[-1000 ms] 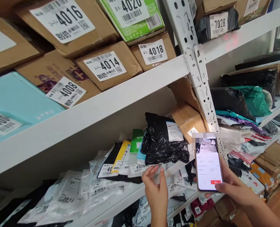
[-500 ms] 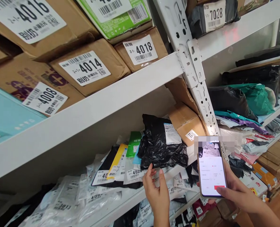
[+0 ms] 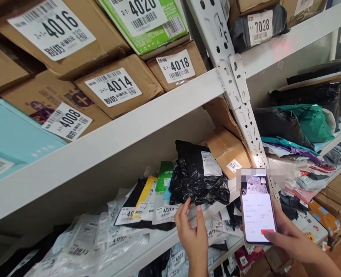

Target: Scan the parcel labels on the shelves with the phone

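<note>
My right hand (image 3: 285, 234) is wrapped round a smartphone (image 3: 258, 215), its thumb over a red button at the bottom of the lit screen. The phone's upper part shows a picture of a label. My left hand (image 3: 191, 227) is open, fingers and thumb apart, palm towards the shelf, holding nothing. Its fingertips are at the lower edge of a black plastic parcel (image 3: 187, 173); whether they touch it I cannot tell. That parcel carries a white label (image 3: 211, 163) and lies on the middle shelf, beside a brown cardboard box (image 3: 228, 150).
Left of the black parcel, several flat mailing bags (image 3: 130, 234) with numbered labels lean on the shelf. Above runs a white shelf beam (image 3: 147, 130) with labelled cartons (image 3: 118, 84) on it. A perforated upright post (image 3: 245, 119) separates this bay from shelves of parcels on the right.
The view has shifted slightly, so the upper cartons appear further right and lower. Both hands keep nearly the same pose, and the phone stays in my right hand.
</note>
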Demonstrator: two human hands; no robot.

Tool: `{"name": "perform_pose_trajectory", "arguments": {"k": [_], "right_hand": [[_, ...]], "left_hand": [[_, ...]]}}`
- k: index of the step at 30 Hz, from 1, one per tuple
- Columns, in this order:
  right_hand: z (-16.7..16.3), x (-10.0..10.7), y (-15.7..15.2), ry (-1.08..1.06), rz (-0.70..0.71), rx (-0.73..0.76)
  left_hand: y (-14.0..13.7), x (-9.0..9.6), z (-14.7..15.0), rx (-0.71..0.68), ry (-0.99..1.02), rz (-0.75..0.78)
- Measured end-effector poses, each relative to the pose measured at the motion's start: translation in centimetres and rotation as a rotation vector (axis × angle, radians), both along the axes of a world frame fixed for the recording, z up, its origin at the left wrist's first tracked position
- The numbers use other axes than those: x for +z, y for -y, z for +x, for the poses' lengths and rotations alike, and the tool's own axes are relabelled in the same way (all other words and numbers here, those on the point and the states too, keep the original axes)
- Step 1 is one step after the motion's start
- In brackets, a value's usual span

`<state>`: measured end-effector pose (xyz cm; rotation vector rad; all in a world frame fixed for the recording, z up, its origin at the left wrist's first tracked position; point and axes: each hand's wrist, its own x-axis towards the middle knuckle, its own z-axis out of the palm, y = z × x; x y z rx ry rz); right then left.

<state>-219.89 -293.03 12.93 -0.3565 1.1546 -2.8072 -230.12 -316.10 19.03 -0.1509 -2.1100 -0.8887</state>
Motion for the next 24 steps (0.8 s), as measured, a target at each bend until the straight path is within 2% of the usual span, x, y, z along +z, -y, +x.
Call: {"name": "perform_pose_trajectory", "arguments": {"k": [7, 16, 24], "right_hand": [[0.1, 0.2, -0.4, -0.009, 0.033, -0.022], [-0.2, -1.6, 0.1, -0.023, 0.007, -0.016], [-0.3, -0.9, -0.6, -0.048, 0.081, 0.044]], "left_hand": [[0.9, -0.8, -0.1, 0.03, -0.017, -0.023], [1.2, -1.2, 0.0, 0.025, -0.023, -0.022], [1.5, -1.2, 0.2, 0.043, 0.015, -0.016]]}}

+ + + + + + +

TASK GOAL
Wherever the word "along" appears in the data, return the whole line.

THE COMPLETED TASK
- Measured end-effector poses, each relative to the pose measured at the motion's start: translation in centimetres and rotation as a rotation vector (axis × angle, radians), both along the axes of a world frame fixed for the recording, z up, its origin at the left wrist's first tracked position
Motion for the next 24 steps (0.8 s), as measured, a target at each bend until the straight path is within 2% of the usual span, x, y, z along +z, -y, +x.

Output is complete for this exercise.